Herr Präsident! Meine sehr verehrten Damen und Herren! Herr Kollege Bley, ausdrücklich auch von meiner Seite herzlichen Dank für Ihren Beitrag! Er rückt die Dinge zumindest hier im Hause ein wenig zurecht.
Auch wir sind wie SPD und Linke der Meinung, dass ein dringender Regulierungsbedarf besteht. Wir wollen dabei das Kind natürlich nicht mit dem Bade ausschütten. Wir brauchen weiter die Möglichkeit des Werkvertrags, und zwar für die Bereiche der fachfremden Aufgaben mit gelegentlichem Charakter, der Vorprodukte und der spezialisierten Tätigkeiten. Aber das muss entsprechend eingegrenzt werden. Im Augenblick gibt es einen Wildwuchs.
Ich habe Ihren Worten entnommen, dass Sie auf unserer Seite sind, wenn es darum geht, das zu bekämpfen - scheinbar aber leider nur alleine oder jedenfalls in Niedersachsen allein. Denn unsere Fraktion im Bundestag hat schon vor über einem Jahr einen entsprechenden Antrag eingebracht, wie ihn jetzt die Fraktion der Linken im Niedersächsischen Landtag eingebracht hat. Leider hat
Letztendlich ist ja der Bundesgesetzgeber derjenige, der die Grenzen setzen muss. Dieser Antrag ist nur eine Initiative, die versucht, den Bundesgesetzgeber von Landesseite anzuschieben. Sie müssen erst mal Ihre Kollegen in Berlin überzeugen. Dort wird die Musik gemacht, Kollege Bley. An der Stelle, muss ich sagen, ist die CDU leider nicht einheitlich unterwegs. Wir müssen Sie dringend ersuchen, mit Ihrem ganzen Gewicht auf Bundesebene für Gehör zu sorgen.

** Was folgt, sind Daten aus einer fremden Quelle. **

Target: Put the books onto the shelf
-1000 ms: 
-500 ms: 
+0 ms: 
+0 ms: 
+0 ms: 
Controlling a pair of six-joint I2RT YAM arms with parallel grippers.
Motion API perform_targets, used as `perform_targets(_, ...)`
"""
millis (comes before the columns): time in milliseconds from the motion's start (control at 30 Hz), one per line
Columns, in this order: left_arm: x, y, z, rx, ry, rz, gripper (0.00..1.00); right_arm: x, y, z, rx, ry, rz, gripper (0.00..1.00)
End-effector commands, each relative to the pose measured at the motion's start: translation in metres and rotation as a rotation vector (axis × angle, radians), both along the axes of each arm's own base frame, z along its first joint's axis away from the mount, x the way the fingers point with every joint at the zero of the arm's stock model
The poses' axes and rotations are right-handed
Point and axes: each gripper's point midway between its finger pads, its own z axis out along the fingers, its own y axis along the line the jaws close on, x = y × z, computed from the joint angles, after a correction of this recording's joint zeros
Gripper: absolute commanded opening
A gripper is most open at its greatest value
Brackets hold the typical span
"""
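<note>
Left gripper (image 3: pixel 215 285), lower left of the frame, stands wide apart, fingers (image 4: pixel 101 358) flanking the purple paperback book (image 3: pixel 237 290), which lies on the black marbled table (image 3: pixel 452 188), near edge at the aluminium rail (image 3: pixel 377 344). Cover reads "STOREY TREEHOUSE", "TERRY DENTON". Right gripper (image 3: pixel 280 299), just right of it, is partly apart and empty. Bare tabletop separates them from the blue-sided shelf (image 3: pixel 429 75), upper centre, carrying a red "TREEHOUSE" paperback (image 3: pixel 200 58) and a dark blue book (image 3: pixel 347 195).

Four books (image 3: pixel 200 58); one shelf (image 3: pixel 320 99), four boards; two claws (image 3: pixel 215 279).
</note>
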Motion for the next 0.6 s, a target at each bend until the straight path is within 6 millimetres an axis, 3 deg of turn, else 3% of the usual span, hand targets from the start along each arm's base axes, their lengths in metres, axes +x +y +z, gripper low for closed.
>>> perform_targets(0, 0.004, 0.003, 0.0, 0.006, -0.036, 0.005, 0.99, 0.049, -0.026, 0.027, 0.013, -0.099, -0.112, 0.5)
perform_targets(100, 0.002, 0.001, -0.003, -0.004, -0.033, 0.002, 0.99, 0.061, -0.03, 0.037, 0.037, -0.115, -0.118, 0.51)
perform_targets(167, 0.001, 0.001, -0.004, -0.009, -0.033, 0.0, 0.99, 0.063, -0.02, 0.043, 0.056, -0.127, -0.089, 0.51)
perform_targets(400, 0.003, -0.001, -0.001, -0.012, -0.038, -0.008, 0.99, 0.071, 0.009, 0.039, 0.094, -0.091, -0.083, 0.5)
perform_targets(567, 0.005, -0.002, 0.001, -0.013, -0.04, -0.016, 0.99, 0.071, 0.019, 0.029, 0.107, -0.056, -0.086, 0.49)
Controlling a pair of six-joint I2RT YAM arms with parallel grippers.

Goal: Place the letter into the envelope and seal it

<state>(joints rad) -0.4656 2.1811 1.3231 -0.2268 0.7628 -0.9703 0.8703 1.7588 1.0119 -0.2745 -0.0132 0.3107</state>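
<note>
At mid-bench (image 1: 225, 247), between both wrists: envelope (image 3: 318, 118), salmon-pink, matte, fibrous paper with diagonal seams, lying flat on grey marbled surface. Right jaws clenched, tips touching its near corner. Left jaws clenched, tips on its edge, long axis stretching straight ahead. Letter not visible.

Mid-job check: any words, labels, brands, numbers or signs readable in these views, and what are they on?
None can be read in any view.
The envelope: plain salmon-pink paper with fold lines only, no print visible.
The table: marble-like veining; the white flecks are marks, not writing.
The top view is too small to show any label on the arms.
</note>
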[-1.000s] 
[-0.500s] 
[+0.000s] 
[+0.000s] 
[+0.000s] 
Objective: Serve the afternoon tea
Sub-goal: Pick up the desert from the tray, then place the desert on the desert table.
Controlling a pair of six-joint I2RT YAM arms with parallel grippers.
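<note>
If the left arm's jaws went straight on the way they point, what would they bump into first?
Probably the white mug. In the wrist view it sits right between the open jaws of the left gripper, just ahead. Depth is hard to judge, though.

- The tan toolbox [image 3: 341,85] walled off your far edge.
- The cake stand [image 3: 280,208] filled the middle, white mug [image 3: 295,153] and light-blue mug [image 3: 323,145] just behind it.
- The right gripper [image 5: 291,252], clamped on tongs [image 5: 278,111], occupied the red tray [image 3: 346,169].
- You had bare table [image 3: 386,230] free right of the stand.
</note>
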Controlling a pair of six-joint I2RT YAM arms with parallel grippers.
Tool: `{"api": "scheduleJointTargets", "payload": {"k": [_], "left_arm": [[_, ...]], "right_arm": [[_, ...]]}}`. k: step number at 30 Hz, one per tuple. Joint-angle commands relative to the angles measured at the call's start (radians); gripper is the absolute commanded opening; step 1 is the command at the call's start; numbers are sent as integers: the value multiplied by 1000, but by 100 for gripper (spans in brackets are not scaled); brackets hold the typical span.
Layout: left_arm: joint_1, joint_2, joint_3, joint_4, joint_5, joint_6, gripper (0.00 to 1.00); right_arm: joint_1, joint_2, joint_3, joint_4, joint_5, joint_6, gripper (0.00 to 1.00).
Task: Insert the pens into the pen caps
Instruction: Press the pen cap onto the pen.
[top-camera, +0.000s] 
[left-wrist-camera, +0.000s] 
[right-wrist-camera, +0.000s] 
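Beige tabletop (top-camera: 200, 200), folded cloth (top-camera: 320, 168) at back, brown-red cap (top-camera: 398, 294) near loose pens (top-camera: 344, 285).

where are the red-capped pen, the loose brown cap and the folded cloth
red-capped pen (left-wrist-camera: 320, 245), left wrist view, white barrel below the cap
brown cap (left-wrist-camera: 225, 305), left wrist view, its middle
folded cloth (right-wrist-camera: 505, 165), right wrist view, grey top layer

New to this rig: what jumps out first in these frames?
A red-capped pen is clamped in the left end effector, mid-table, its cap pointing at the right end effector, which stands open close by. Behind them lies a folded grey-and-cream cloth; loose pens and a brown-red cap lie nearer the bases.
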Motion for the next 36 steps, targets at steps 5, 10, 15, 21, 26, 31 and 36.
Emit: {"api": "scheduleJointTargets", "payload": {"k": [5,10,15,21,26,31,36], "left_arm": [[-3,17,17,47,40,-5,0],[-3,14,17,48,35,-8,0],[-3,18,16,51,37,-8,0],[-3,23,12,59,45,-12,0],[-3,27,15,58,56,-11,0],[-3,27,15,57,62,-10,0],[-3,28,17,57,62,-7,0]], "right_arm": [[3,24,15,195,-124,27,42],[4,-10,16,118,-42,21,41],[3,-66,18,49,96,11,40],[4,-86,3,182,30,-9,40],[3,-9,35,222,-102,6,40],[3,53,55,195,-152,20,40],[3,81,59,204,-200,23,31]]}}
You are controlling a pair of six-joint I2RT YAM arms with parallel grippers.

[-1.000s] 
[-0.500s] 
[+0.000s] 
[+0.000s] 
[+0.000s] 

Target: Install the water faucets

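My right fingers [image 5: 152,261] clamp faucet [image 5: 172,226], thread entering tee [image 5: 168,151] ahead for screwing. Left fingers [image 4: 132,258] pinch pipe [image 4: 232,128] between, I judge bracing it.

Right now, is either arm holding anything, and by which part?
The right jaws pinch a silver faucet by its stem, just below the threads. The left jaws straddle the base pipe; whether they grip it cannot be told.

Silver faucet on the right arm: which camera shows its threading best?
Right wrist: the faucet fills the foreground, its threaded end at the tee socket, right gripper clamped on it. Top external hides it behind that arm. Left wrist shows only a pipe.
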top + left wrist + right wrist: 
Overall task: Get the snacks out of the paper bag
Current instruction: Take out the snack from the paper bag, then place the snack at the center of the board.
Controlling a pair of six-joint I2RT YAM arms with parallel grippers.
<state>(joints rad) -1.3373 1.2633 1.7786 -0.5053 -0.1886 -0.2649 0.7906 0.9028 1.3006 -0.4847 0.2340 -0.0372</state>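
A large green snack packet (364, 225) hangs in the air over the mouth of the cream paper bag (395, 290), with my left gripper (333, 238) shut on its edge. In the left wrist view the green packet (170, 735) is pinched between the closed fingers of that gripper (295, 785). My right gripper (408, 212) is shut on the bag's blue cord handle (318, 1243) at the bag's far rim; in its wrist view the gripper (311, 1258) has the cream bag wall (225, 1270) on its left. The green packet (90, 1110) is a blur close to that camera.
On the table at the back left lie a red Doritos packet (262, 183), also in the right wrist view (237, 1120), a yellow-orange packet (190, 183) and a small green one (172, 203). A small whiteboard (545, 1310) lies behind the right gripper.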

In diesem Bereich besteht ein dringender Handlungsbedarf, weil hier entsolidarisiert wird. Durch Werkverträge werden der Kündigungsschutz, die betriebliche Mitbestimmung, die tarifliche Bezahlung und damit der soziale Schutz der Beschäftigten unterlaufen. Das müssen wir dringend beenden. Da sehe ich aber zumindest die Anfänge einer möglichen Kooperation. Das ist ja schon mal was. Hoffentlich macht das in Berlin Schule.